At this point, we have three ways of representing computations involving control operators such as shift and reset: using a CPS transform, lifting into a continuation monad, and by using QR.

QR is the traditional system in linguistics, but it will not be adequate for us in general. The reason has to do with evaluation order. As we've discussed, especially with respect to the CPS transform, continuations allow fine-grained control over the order of evaluation. One of the main empirical claims of Barker and Shan 2014 is that natural language is sensitive to evaluation order. Unlike other presentations of continuations, QR does not lend itself to reasoning about evaluation order, so we will need to use a different strategy.

[Note to self: it is interesting to consider what it would take to reproduce the analyses giving in Barker and Shan in purely QR terms. Simple quantificational binding using parasitic scope should be easy, but how reconstruction would work is not so clear.]

Introducting the tower notation

We'll present tower notation, then comment and motivate several of its features as we consider various applications. For now, we'll motivate the tower notation by thinking about box types. In the discussion of monads, we've thought of monadic types as values inside of a box. The box will often contain information in addition to the core object. For instance, in the Reader monad, a boxed int contains an expression of type int as the payload, but also contains a function that manipulates a list of information. It is natural to imagine separating a box into two regions, the payload and the hidden scratch space:

    _______________               _______________            _______________ 
    | [x->2, y->3] |              | [x->2, y->3] |          | [x->2, y->3] |
  -------------------            ------------------        ------------------
    |              |     ¢        |              |    =     |              |
    |    +2        |              |     y        |          |     5        |
    |______________|              |______________|          |______________|

For people who are familiar with Discourse Representation Theory (Kamp 1981, Kamp and Reyle 1993), this separation of boxes into payload and discourse scorekeeping will be familiar (although many details differ).

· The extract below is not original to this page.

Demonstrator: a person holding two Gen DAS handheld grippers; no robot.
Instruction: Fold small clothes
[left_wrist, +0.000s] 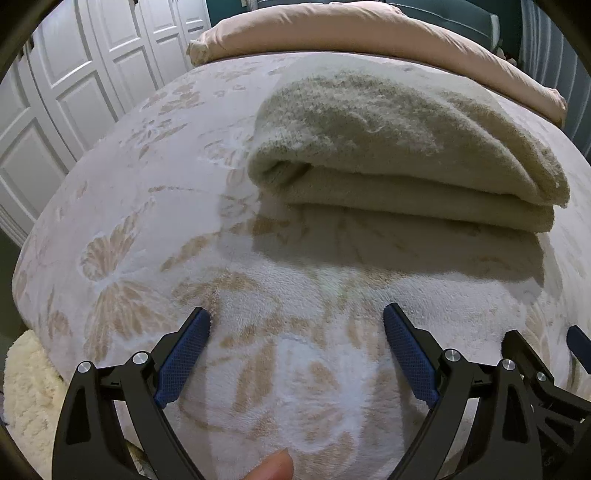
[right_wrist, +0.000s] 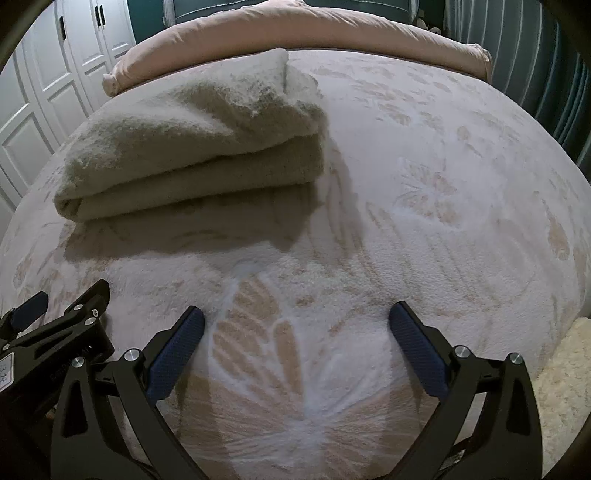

The general pattern is that monadic treatments separate computation into an at-issue (pre-monadic) computation with a layer at which side-effects occur.

The tower notation is a precise way of articulating continuation-based computations into a payload and (potentially multiple) layers of side-effects. Visually, we won't keep the outer box, but we will keep the horizontal line dividing main effects from side-effects.

Tower convention for types:

                                              γ | β
    (α -> β) -> γ can be equivalently written ----- 

Read these types counter-clockwise starting at the bottom.

Tower convention for values:

    \k.g[k(x)] can be equivalently written ---

If \k.g[k(x)] has type (α -> β) -> γ, then k has type (α -> β).

Here "g[ ]" is a context, that is, an expression with (exactly) one hole in it. For instance, we might have g[x] = \forall x.P[x].

We'll use a simply-typed system with two atomic types, DP (the type of individuals) and S (the type of truth values).

LIFT (mid)

Then in the spirit of monadic thinking, we'll have a way of lifting an arbitrary value into the tower system:

                                       []   β|β
LIFT (x:α) = \k.kx : (α -> β) -> β ==  -- : ---
                                       x     α

Obviously, LIFT is exactly the midentity (the unit) for the continuation monad. Notice that LIFT requires the result type of the continuation argument and the result type of the overall expression to match (here, both are β).

The name LIFT comes from Partee's 1987 theory of type-shifters for determiner phrases. Importantly, LIFT applied to an individual-denoting expression yields the generalized quantifier proposed by Montague as the denotation for proper names:

                                        []   S|S 
LIFT (j:DP) = \k.kj : (DP -> S) -> S == -- : ---
                                        j    DP

So if the proper name John denotes the individual j, LIFT(j) is the generalized quantifier that maps each property k of type DP -> S to true just in case kj is true.

Crucially for the discussion here, LIFT does not apply only to DPs, as in Montague and Partee, but to any expression whatsoever. For instance, here is LIFT applied to a lexical verb phrase:

                                                    []    S|S 
LIFT (left:DP->S) = \k.kx : ((DP->S) -> S) -> S == ---- : ---
                                                   left   DP

Once we have expressions of type (α -> β) -> γ, we'll need to combine them. We'll use the ¢ operator from the continuation monad:

g[]    γ | δ      h[]   δ | ρ    g[h[]]   γ | ρ
--- : -------  ¢  --- : ----- == ------ : -----
f     α -> β      x       α        fx       β

Note that the types below the horizontal line combine just like functional application (i.e, f:(α->β) (x:α) = fx:β).

Not quite a monad

This discussion is based on Wadler's paper `Composable continuations'.

The unit and the combination rule work very much like we are used to from the various monads we've studied.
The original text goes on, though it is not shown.